- TASK TO COMPLETE
Begin at the line with "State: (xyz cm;" and return each line through the final one of the listing below, exactly as written.

- DATA BELOW
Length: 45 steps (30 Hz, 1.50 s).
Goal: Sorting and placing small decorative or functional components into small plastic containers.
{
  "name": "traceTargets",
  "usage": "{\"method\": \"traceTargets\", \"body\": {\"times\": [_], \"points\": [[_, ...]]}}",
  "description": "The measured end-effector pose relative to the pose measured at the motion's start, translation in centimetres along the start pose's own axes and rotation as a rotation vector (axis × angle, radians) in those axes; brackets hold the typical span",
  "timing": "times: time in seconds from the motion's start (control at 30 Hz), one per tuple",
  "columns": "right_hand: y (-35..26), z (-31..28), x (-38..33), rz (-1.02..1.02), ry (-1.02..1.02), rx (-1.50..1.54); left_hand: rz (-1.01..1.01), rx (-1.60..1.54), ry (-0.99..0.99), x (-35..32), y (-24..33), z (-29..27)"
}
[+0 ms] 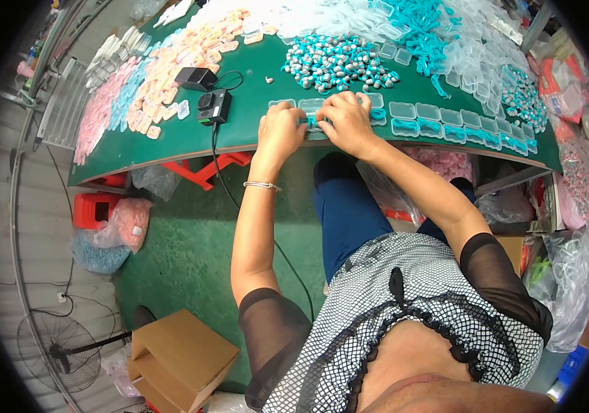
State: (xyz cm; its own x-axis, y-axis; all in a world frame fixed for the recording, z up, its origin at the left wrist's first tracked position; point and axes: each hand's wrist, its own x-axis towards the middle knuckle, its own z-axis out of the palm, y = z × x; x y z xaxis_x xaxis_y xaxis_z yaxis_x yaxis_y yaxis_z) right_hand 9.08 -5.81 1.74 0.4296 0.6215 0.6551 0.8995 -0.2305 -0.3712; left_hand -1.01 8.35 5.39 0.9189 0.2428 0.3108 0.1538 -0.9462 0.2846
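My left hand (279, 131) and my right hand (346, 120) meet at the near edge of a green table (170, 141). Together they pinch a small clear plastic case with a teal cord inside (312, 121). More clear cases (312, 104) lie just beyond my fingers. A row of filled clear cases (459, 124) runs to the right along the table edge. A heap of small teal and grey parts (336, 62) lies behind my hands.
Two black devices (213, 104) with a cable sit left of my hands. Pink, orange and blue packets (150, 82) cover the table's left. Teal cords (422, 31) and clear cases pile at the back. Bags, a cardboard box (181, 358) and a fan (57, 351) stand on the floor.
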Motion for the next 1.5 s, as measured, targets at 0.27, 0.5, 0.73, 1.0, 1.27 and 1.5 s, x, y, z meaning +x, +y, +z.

- FINISHED TASK
State: (xyz cm; its own x-axis, y-axis; all in a world frame fixed for the recording, z up, its origin at the left wrist's first tracked position; point and axes: each hand's wrist, its own x-axis towards the middle knuckle, its own z-axis out of the palm, y = z × x; x y z xaxis_x xaxis_y xaxis_z yaxis_x yaxis_y yaxis_z) right_hand 9.08 -5.81 1.74 0.4296 0.6215 0.6551 0.8995 -0.2305 -0.3712; left_hand -1.01 8.35 5.39 0.9189 0.2428 0.3108 0.1538 -0.9462 0.2846
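My left hand (279, 131) and my right hand (346, 120) meet at the near edge of a green table (170, 141). Together they pinch a small clear plastic case with a teal cord inside (312, 121). More clear cases (312, 104) lie just beyond my fingers. A row of filled clear cases (459, 124) runs to the right along the table edge. A heap of small teal and grey parts (336, 62) lies behind my hands.
Two black devices (213, 104) with a cable sit left of my hands. Pink, orange and blue packets (150, 82) cover the table's left. Teal cords (422, 31) and clear cases pile at the back. Bags, a cardboard box (181, 358) and a fan (57, 351) stand on the floor.
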Motion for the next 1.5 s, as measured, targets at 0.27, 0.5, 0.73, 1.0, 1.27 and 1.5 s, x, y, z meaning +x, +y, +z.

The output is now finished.